*ASSIGNMENT*. Extract, in full, the lines below, beginning at the first and ending with the line that contains "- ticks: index". Pictures do not belong in the copy.

*INFORMATION PROVIDED*.
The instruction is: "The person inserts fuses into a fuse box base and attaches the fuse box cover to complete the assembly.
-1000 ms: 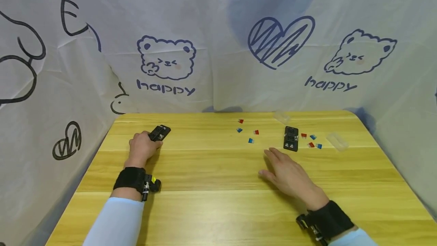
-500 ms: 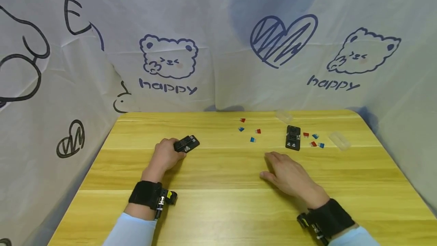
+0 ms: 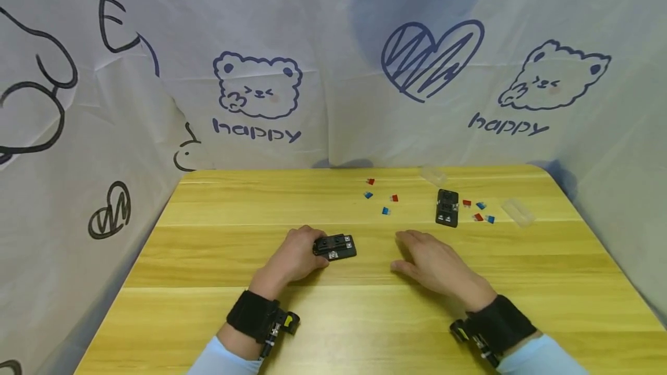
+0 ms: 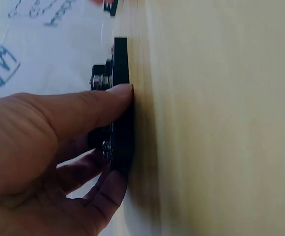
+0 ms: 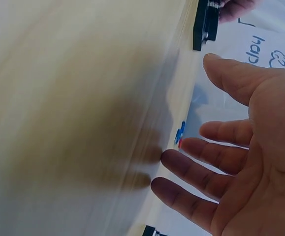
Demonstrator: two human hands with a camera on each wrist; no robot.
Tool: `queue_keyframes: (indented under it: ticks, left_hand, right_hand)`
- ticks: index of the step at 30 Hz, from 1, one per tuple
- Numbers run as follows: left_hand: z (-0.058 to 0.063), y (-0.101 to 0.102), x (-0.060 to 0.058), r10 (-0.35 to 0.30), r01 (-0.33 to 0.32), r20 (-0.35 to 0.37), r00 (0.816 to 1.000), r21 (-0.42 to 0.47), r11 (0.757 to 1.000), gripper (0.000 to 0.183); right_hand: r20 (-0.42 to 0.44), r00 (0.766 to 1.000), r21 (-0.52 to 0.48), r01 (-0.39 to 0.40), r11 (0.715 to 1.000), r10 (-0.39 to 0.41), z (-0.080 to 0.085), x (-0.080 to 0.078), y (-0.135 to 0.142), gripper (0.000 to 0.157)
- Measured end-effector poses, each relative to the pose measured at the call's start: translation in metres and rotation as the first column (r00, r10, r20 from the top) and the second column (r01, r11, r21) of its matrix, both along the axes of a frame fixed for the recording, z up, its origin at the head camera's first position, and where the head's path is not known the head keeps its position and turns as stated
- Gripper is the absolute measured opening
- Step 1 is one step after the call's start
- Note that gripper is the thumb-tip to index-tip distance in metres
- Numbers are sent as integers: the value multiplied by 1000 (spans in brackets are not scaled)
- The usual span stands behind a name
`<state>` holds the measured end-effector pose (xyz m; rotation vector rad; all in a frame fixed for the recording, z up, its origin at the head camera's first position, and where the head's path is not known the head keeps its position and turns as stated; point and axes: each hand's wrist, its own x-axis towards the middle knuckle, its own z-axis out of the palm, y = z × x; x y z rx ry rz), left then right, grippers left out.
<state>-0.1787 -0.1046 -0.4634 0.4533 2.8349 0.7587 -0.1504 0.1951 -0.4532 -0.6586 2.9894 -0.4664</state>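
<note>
My left hand (image 3: 296,256) grips a black fuse block (image 3: 337,247) by its left end, close over the middle of the wooden table. In the left wrist view the thumb lies along one long edge of the block (image 4: 121,64), with fingers curled on the opposite side. Metal terminals show on its upper face. To the right, my right hand (image 3: 436,264) is held low over the table, palm down and holding nothing. Its fingers are spread and relaxed in the right wrist view. Beyond that hand lies a second black fuse block (image 3: 447,208).
Left of the second block are scattered red blade fuses (image 3: 394,198) and blue blade fuses (image 3: 386,211). More blade fuses (image 3: 477,217) lie on its right. Two clear plastic covers (image 3: 518,213) rest farther out. White cloth (image 3: 344,126) with drawings hangs behind the table.
My left hand has carried the fuse block right and nearer to me, from the table's left side to its middle, and the block has turned. My right hand has barely moved.
</note>
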Motion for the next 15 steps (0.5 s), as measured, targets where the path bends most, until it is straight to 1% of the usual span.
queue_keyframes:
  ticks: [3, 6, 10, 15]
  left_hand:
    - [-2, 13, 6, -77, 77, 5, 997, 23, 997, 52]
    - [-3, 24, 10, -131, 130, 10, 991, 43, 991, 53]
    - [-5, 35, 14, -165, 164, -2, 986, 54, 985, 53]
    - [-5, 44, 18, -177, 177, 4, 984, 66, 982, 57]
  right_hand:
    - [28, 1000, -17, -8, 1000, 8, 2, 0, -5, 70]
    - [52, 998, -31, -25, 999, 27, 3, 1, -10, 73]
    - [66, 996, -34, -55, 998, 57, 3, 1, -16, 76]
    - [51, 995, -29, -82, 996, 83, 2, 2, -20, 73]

*ANSWER AREA*.
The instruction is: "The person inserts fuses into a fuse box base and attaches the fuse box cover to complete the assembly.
-1000 ms: 
-500 ms: 
+0 ms: 
+0 ms: 
+0 ms: 
Demonstrator: two human hands with a camera on each wrist; no robot.
Tool: `queue_keyframes: (indented under it: ticks, left_hand, right_hand)`
- ticks: index of the step at 30 Hz, from 1, one per tuple

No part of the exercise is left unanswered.